SIEM disaster recovery guidelines and best practices
Technical Articles ID:
KB90674
Last Modified: 2023-07-14 07:05:18 Etc/GMT
Environment
SIEM Enterprise Log Manager (ELM) 11.x
SIEM Enterprise Security Manager (ESM) 11.x
SIEM Event Receiver (Receiver) 11.x
Summary
When the worst happens, it isn't always known what the right path is to recovery. This document covers the most common failures, the best way to restore service, and how to preserve existing data.
Common disasters can include the following:
- Loss of ESM because of hardware or file system failure
- Loss of Receiver because of hardware or file system failure
- Loss of ELM because of hardware or file system failure
- Other disk or filesystem corruption not involving a full box replacement
Problem
The best business practice for disaster recovery is to take regular backups and keep one off-site copy monthly.

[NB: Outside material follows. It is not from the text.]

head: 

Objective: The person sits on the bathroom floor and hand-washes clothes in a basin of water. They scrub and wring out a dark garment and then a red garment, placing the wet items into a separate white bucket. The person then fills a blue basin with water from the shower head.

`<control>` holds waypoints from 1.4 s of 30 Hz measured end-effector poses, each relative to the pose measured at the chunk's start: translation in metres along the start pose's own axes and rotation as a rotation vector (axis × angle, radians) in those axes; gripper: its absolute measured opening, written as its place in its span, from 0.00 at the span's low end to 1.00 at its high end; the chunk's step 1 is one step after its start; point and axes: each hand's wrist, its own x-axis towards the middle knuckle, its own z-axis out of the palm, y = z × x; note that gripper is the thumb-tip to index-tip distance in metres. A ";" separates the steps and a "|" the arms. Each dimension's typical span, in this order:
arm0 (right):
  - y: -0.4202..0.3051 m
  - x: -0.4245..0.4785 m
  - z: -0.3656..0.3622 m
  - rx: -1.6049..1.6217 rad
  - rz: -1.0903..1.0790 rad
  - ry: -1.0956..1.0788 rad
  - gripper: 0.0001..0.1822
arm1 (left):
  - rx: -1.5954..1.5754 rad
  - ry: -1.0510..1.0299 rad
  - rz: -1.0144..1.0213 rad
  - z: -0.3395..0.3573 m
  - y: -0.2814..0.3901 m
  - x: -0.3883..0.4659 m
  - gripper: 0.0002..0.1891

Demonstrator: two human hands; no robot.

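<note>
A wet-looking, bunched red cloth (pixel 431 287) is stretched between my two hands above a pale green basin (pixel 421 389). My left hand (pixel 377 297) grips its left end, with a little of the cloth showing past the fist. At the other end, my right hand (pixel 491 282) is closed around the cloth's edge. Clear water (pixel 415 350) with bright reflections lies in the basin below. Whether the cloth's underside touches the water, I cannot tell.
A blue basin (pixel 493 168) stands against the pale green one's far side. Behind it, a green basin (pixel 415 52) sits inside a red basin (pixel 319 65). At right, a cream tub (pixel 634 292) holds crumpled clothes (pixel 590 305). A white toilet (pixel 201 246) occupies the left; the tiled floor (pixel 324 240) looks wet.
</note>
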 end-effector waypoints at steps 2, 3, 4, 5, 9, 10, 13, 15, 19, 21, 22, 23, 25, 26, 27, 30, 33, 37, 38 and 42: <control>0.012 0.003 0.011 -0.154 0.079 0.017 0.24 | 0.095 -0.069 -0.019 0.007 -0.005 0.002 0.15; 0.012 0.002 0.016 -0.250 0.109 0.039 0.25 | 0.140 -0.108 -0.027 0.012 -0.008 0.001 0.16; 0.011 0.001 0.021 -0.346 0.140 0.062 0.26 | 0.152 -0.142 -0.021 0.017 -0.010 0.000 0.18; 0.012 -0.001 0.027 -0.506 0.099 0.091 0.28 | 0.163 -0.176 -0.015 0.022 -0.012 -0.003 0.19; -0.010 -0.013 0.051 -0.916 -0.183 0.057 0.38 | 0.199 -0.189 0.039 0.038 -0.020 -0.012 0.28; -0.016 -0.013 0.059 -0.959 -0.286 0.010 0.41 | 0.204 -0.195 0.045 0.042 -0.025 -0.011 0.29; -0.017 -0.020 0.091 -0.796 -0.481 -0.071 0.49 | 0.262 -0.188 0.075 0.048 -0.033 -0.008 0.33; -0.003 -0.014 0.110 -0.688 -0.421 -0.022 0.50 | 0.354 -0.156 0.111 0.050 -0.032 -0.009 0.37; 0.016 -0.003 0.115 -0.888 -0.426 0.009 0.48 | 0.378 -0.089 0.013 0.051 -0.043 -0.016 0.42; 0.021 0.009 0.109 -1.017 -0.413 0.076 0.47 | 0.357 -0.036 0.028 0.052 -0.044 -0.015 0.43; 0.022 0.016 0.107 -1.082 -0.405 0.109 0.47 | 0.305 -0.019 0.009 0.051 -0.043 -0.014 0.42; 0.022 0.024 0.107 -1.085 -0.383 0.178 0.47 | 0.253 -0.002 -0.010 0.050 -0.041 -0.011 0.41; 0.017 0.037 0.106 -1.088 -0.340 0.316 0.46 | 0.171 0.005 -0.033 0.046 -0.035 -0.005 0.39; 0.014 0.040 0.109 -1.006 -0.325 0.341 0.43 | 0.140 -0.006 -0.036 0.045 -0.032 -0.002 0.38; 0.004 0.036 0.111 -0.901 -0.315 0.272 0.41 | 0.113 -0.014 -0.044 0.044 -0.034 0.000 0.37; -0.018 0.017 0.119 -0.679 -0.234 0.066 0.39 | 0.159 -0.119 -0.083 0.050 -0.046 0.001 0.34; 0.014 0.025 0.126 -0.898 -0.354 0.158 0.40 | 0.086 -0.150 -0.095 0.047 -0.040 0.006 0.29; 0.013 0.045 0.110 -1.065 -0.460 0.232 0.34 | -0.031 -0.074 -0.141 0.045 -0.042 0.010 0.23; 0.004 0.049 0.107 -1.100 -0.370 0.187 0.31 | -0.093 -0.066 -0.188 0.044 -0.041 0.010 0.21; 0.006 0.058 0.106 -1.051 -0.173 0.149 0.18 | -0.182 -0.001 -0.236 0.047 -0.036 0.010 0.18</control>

SIEM backup and export solutions:
- ESM database backup
- ELM database backup
- Policy editor export including custom rules
- Alarm export
- Report and dashboard exports
- Watchlist export
- Receiver data source export
Devices with no backup. The ESM retains the device configuration:
- Event Receiver (Receiver)
- Application Data Monitor (ADM)
- Database Event Monitor (DBM)
- Advanced Correlation Engine (ACE)
Solution
Recovery of an ESM without backups
The ESM is one of the most critical devices to back up. All data source, dashboard, and report information is stored on the ESM. If an ESM is lost and a backup isn't available, a partial recovery of data might be possible using a Receiver sync.
- When the ESM is lost, immediately SSH directly to any receivers connected to it and backup /etc/NitroGuard/thirdparty.conf.
NOTE: If the customer data source names in thirdparty.conf contain a dash (-) in the name, replace it with another character. Doing so prevents an issue where the data source names are truncated after syncing.
- Install and rack the replacement ESM. Make sure it's on the same version as the previous device.
- Set the SSH keys of all other SIEM devices back to factory default; for example, the Receiver, ACE, ADM, DBM, and ELM. For specific instructions, follow the steps outlined in KB74464 - How to reset the default factory key when SSH is not authorized.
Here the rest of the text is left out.